Nvidia Blackwell Architecture Speculation

  • Thread starter Deleted member 2197
  • Start date
Who or how many games/applications/software do you think will ship two sets of textures/shaders just to use more AI HW exclusively for a single vendor ?
I suppose if there wants to be a new console entrant. Or an existing one wants to switch, this would be a very quick way of bringing about adoption.

Consoles need a way to continue to drive graphical fidelity while keeping the power consumption and costs down.

Barring some revolution in silicon that would allow us to increase brute force computation, this looks like the path forward.
 
Last edited:
Edit: need to verify some of my statements 😅

Edit 2: maybe I'm remembering wrong, but I can't find the article that analyzed ampere vs Lovelace. So maybe I'm wrong. Of course there isn't much testing done on those new cards so this is all speculation. Here is the original message:

Overall, not a bad lineup and prices, even if the 5090 got a 400€ increase \:

What's a bit disappointing is that it seems that the SM's aren't that much more efficient, if at all.

In the official Nvidia benchmarks without 3x frame gen (far cry and a plague tale) I see a 30% to a 45% improvement from 4090 to 5090, with the 5090 consuming much more and having more SM's.

Honestly, I wouldn't be surprised if most of the improvement comes from the GDDR7 bandwidth increase. That would be 2 gens without major improvements.
 
Last edited:
I don’t think it’ll be exclusive but it’ll probably run better.

Really want to see if the new directx spec will finally open up some of this technology and make it run across multiple vendors .

I just read the whole thing, and apparently, Neural Shaders are a Blackwell exclusive. Hmm.
 

Since Nvidia replaced the hardware optical flow accelerator with an AI model that runs on Tensor Cores in DLSS 4, wouldn’t this open the door for RTX 2000 and 3000 series GPUs to support the Frame Generation feature? Why is it still exclusive to the RTX 4000 and 5000 series?
Well we dont know what the new model requires. FP8 support is exclusive to 40/50 series for instance, so if it's using that, then it's reasonable that it would be too slow on 20/30 series to be useful.

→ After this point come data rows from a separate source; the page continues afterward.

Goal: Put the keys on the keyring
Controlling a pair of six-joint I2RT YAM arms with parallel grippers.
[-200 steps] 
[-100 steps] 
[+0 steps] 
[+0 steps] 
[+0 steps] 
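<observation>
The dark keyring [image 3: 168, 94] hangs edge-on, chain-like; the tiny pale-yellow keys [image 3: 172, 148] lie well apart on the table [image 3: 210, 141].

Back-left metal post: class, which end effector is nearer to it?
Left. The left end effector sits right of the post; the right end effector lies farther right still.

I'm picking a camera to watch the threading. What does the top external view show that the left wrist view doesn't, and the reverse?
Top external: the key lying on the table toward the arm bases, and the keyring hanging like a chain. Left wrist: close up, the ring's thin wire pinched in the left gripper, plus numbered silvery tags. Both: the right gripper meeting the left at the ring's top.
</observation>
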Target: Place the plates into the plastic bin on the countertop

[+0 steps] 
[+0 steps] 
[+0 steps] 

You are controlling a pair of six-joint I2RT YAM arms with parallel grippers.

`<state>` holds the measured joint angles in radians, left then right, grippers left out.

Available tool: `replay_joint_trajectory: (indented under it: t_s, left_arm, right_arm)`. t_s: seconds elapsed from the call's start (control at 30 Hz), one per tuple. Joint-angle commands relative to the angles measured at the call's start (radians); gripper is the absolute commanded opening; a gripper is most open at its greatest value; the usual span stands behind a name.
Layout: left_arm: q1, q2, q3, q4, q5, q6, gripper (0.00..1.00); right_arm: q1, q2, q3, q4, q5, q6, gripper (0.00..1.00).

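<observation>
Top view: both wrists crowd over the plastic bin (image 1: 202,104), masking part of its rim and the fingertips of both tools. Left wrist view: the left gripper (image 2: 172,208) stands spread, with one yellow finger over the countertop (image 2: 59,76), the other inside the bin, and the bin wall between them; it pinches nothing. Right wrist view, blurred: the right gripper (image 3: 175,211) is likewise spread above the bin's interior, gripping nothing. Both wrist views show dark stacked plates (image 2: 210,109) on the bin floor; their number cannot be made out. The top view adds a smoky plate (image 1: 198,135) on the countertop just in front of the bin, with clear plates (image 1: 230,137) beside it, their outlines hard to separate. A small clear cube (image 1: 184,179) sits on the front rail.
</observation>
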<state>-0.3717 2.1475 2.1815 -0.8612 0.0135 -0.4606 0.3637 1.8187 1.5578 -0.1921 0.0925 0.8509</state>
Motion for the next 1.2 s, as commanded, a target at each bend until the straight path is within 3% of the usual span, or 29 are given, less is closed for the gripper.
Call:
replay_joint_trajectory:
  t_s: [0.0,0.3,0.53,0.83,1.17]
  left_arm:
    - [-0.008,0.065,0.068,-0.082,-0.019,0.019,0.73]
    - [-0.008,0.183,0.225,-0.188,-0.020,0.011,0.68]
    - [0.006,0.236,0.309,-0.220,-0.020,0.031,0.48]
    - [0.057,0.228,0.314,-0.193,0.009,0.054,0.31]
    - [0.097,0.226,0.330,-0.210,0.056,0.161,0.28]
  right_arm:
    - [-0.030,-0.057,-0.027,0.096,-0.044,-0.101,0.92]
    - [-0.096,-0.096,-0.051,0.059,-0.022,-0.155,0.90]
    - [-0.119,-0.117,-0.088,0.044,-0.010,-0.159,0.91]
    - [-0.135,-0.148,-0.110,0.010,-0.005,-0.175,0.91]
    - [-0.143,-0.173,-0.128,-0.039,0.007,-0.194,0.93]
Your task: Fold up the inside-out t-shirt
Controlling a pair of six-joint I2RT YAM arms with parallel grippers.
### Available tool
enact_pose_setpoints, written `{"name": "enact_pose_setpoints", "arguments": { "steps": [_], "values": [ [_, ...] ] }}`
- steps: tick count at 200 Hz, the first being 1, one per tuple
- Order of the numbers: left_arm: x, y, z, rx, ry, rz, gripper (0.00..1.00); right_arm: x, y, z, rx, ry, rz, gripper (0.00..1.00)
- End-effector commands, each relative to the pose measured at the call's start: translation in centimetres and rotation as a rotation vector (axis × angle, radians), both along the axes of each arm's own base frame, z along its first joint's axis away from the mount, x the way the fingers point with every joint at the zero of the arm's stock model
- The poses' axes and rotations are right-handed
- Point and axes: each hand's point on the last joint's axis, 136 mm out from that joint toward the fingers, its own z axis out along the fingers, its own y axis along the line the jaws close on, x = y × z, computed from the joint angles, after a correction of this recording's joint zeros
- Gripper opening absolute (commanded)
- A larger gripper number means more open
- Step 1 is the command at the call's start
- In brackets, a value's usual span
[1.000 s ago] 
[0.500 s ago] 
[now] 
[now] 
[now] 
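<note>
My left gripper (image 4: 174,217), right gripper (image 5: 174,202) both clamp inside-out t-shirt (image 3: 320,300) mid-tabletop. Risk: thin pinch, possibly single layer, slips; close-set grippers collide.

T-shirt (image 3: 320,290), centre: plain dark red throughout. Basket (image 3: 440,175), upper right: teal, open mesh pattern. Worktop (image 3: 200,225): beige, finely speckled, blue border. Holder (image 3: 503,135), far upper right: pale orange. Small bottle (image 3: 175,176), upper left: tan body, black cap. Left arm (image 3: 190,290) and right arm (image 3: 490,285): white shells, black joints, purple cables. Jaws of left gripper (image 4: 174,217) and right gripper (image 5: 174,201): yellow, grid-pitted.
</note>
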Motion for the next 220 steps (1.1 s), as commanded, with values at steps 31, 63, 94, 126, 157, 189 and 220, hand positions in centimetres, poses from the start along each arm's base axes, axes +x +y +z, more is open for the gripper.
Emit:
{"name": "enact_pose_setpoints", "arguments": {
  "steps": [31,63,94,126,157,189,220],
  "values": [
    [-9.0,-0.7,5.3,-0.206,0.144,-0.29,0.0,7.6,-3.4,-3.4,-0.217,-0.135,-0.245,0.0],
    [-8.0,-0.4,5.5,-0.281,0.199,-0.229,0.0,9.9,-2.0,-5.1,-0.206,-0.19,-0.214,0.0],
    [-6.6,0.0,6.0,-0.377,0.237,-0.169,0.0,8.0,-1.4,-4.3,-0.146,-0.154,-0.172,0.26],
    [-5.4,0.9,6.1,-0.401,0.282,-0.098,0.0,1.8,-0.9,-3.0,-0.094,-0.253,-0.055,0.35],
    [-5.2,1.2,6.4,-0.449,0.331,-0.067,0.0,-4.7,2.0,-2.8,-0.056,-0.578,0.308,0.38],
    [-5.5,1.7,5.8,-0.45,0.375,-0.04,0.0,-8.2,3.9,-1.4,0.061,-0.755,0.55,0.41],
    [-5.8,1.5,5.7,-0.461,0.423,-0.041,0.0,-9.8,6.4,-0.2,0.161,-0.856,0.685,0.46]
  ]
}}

That said, we might just never know. Even if it was possible to run on 20/30 series parts, they might be getting old enough to where Nvidia just wouldn't bother including support for them in order to push those people to upgrade. I know they supported Ray Reconstruction for these older parts, but I dont think that's nearly as big a selling point as frame generation is.

But I doubt it's a case of simply needing 'so much tensor power' or whatever. I think there had been shown utilization of tensor cores at like 15% or something using frame generation on Lovelace.
 
Framegen was limited to 40-series because it required Ada’s upgraded optical flow analyzers to get good results (it ran on 30 series cards just not particularly well IIRC). If I had to guess there’s something similar going on here.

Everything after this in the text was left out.